Exercise instructions: A word-for-word copy of the data is what's wanted; pictures stay out of it.

Dataset section:
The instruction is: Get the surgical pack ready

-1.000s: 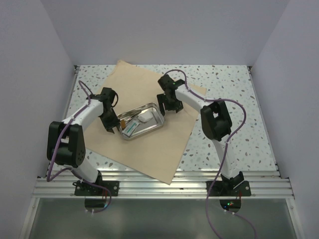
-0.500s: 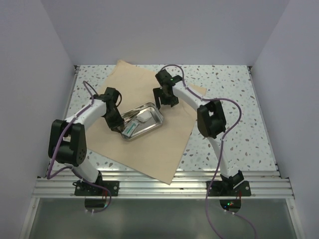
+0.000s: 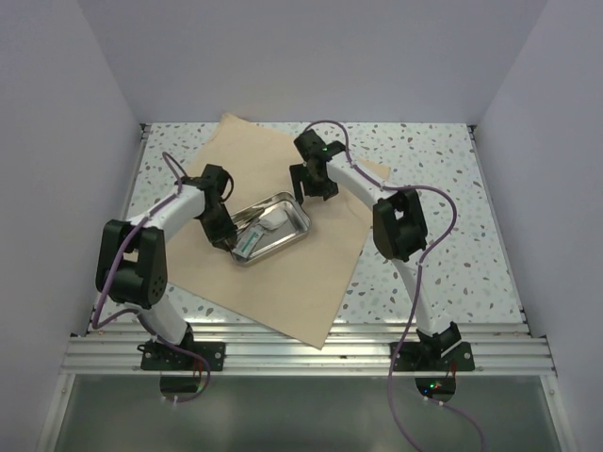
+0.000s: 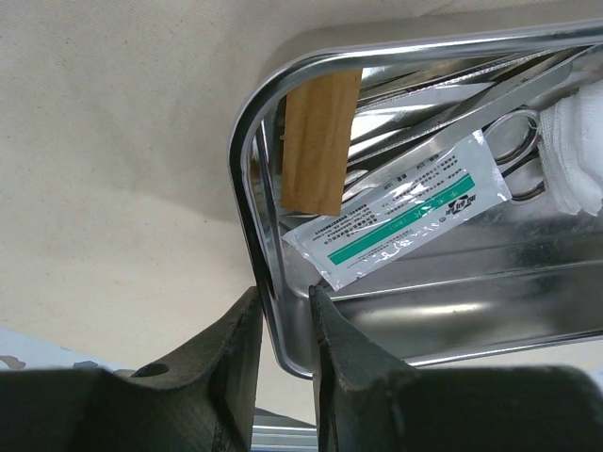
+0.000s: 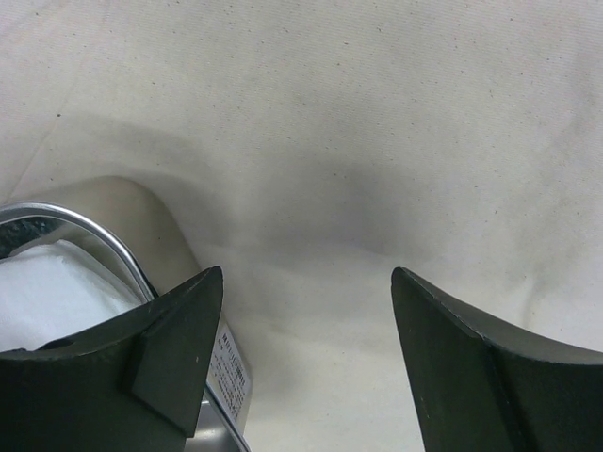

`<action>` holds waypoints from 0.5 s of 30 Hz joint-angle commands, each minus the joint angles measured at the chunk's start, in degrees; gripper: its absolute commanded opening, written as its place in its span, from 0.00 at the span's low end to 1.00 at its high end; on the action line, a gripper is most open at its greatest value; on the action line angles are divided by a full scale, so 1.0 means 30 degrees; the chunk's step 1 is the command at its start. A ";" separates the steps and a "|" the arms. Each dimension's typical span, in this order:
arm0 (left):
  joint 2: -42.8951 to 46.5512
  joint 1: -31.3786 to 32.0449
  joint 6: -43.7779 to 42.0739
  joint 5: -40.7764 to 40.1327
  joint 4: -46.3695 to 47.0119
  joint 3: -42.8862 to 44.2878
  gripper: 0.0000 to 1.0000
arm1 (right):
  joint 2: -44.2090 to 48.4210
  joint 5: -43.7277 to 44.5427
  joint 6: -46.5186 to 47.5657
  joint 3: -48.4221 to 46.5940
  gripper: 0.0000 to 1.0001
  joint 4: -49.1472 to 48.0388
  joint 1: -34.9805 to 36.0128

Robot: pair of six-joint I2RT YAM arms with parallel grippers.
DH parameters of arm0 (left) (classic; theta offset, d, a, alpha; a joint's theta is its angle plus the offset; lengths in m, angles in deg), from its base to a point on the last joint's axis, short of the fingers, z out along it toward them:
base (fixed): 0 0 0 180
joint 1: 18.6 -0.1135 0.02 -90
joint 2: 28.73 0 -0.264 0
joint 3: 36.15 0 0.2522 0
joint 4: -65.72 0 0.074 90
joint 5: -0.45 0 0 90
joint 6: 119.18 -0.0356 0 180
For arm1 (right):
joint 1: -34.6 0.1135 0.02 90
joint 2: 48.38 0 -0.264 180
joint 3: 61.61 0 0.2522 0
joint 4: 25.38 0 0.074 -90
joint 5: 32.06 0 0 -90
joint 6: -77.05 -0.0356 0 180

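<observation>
A tan wrap sheet [image 3: 273, 273] lies flat on the table. A shiny steel tray [image 3: 294, 233] sits on it, holding a white-and-green packet [image 4: 400, 212], a tan strip [image 4: 318, 141], scissors and white gauze. My left gripper [image 3: 224, 237] is shut on the tray's left rim [image 4: 252, 221], one finger outside and one inside. My right gripper [image 3: 309, 191] is open, just beyond the tray's far right corner [image 5: 89, 226], over bare sheet [image 5: 320, 160].
The speckled table [image 3: 443, 226] shows right of and behind the sheet. White walls enclose the table on three sides. A metal rail [image 3: 311, 353] runs along the near edge.
My left gripper moved right to the tray's left rim and closed on it. My right gripper moved back off the tray's right end toward the far corner.
</observation>
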 commanded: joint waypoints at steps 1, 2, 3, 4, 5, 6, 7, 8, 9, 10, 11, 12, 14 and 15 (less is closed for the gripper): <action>-0.0408 0.0253 0.0175 0.0994 0.1590 0.0875 0.29 | 0.0300 -0.0398 -0.0038 -0.0231 0.77 0.0234 0.0260; -0.0467 0.0253 0.0175 0.1053 0.1592 0.0846 0.29 | 0.0301 -0.0369 -0.0009 -0.0231 0.77 0.0263 0.0259; -0.0496 0.0253 0.0146 0.1083 0.1621 0.0874 0.29 | 0.0301 -0.0397 -0.0009 -0.0260 0.77 0.0292 0.0230; -0.0497 0.0253 0.0145 0.1083 0.1621 0.0817 0.29 | 0.0272 -0.0398 -0.0009 -0.0348 0.77 0.0293 0.0259; -0.0468 0.0253 0.0145 0.1083 0.1650 0.0787 0.29 | 0.0272 -0.0427 0.0020 -0.0406 0.77 0.0322 0.0230; -0.0409 0.0253 0.0116 0.1054 0.1679 0.0758 0.29 | 0.0243 -0.0398 0.0050 -0.0523 0.77 0.0351 0.0230; -0.0380 0.0253 0.0116 0.1054 0.1680 0.0787 0.29 | 0.0242 -0.0427 0.0079 -0.0582 0.77 0.0380 0.0230; -0.0380 0.0253 0.0116 0.1083 0.1680 0.0758 0.29 | 0.0184 -0.0398 0.0050 -0.0612 0.77 0.0410 0.0230; -0.0380 0.0253 0.0116 0.1112 0.1738 0.0758 0.29 | 0.0213 -0.0427 0.0079 -0.0699 0.77 0.0381 0.0230; -0.0438 0.0253 0.0116 0.1170 0.1767 0.0758 0.29 | 0.0184 -0.0398 0.0079 -0.0700 0.77 0.0439 0.0201; -0.0467 0.0253 0.0116 0.1200 0.1796 0.0787 0.29 | 0.0155 -0.0398 0.0079 -0.0671 0.77 0.0439 0.0201; -0.0525 0.0282 0.0145 0.1258 0.1826 0.0816 0.29 | 0.0155 -0.0398 0.0079 -0.0671 0.77 0.0439 0.0230; -0.0613 0.0282 0.0145 0.1259 0.1855 0.0845 0.29 | 0.0184 -0.0398 0.0050 -0.0612 0.77 0.0469 0.0201; -0.0643 0.0311 0.0145 0.1288 0.1884 0.0845 0.29 | 0.0155 -0.0340 0.0108 -0.0554 0.77 0.0440 0.0201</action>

Response area:
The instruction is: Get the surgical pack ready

-1.000s: 
-0.500s: 
+0.000s: 
+0.000s: 
+0.000s: 

`<action>` holds waypoints from 0.5 s of 30 Hz joint-angle commands, each minus the joint angles measured at the chunk's start, in degrees; gripper: its absolute commanded opening, written as its place in its span, from 0.00 at the span's low end to 1.00 at its high end; on the action line, a gripper is most open at its greatest value; on the action line angles are divided by a full scale, so 1.0 means 30 degrees; the chunk's step 1 is the command at its start. A ";" separates the steps and a "|" the arms. Each dimension's typical span, in this order:
arm0 (left):
  joint 2: -42.8951 to 46.5512
  joint 1: -31.3786 to 32.0449
  joint 6: -43.7779 to 42.0739
  joint 5: -40.7764 to 40.1327
  joint 4: -46.3695 to 47.0119
  joint 3: -42.8862 to 44.2878
  gripper: 0.0000 to 1.0000
arm1 (right):
  joint 2: -44.2090 to 48.4210
  joint 5: -43.7277 to 44.5427
  joint 6: -46.5186 to 47.5657
  joint 3: -48.4221 to 46.5940
  gripper: 0.0000 to 1.0001
  joint 4: -49.1472 to 48.0388
  joint 1: -34.9805 to 36.0128

Robot: pair of six-joint I2RT YAM arms with parallel grippers.
DH parameters of arm0 (left) (classic; theta offset, d, a, alpha; a joint's theta is its angle plus the offset; lengths in m, angles in deg), from its base to a point on the last joint's axis, short of the fingers, z out along it toward them:
base (fixed): 0 0 0 180
joint 1: 18.6 -0.1135 0.02 -90
joint 2: 28.73 0 -0.264 0
joint 3: 36.15 0 0.2522 0
joint 4: -65.72 0 0.074 90
joint 5: -0.45 0 0 90
joint 6: 119.18 -0.0356 0 180
For arm1 (right):
joint 1: -34.6 0.1135 0.02 90
joint 2: 48.38 0 -0.264 180
joint 3: 61.61 0 0.2522 0
joint 4: 25.38 0 0.074 -90
joint 5: 32.06 0 0 -90
joint 6: -77.05 -0.0356 0 180

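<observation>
A tan wrap sheet [image 3: 273, 273] lies flat on the table. A shiny steel tray [image 3: 294, 233] sits on it, holding a white-and-green packet [image 4: 400, 212], a tan strip [image 4: 318, 141], scissors and white gauze. My left gripper [image 3: 224, 237] is shut on the tray's left rim [image 4: 252, 221], one finger outside and one inside. My right gripper [image 3: 309, 191] is open, just beyond the tray's far right corner [image 5: 89, 226], over bare sheet [image 5: 320, 160].
The speckled table [image 3: 443, 226] shows right of and behind the sheet. White walls enclose the table on three sides. A metal rail [image 3: 311, 353] runs along the near edge.
My left gripper moved right to the tray's left rim and closed on it. My right gripper moved back off the tray's right end toward the far corner.
</observation>
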 commanded: joint waypoints at steps 1, 2, 3, 4, 5, 6, 7, 8, 9, 10, 11, 12, 14 and 15 (less is closed for the gripper): <action>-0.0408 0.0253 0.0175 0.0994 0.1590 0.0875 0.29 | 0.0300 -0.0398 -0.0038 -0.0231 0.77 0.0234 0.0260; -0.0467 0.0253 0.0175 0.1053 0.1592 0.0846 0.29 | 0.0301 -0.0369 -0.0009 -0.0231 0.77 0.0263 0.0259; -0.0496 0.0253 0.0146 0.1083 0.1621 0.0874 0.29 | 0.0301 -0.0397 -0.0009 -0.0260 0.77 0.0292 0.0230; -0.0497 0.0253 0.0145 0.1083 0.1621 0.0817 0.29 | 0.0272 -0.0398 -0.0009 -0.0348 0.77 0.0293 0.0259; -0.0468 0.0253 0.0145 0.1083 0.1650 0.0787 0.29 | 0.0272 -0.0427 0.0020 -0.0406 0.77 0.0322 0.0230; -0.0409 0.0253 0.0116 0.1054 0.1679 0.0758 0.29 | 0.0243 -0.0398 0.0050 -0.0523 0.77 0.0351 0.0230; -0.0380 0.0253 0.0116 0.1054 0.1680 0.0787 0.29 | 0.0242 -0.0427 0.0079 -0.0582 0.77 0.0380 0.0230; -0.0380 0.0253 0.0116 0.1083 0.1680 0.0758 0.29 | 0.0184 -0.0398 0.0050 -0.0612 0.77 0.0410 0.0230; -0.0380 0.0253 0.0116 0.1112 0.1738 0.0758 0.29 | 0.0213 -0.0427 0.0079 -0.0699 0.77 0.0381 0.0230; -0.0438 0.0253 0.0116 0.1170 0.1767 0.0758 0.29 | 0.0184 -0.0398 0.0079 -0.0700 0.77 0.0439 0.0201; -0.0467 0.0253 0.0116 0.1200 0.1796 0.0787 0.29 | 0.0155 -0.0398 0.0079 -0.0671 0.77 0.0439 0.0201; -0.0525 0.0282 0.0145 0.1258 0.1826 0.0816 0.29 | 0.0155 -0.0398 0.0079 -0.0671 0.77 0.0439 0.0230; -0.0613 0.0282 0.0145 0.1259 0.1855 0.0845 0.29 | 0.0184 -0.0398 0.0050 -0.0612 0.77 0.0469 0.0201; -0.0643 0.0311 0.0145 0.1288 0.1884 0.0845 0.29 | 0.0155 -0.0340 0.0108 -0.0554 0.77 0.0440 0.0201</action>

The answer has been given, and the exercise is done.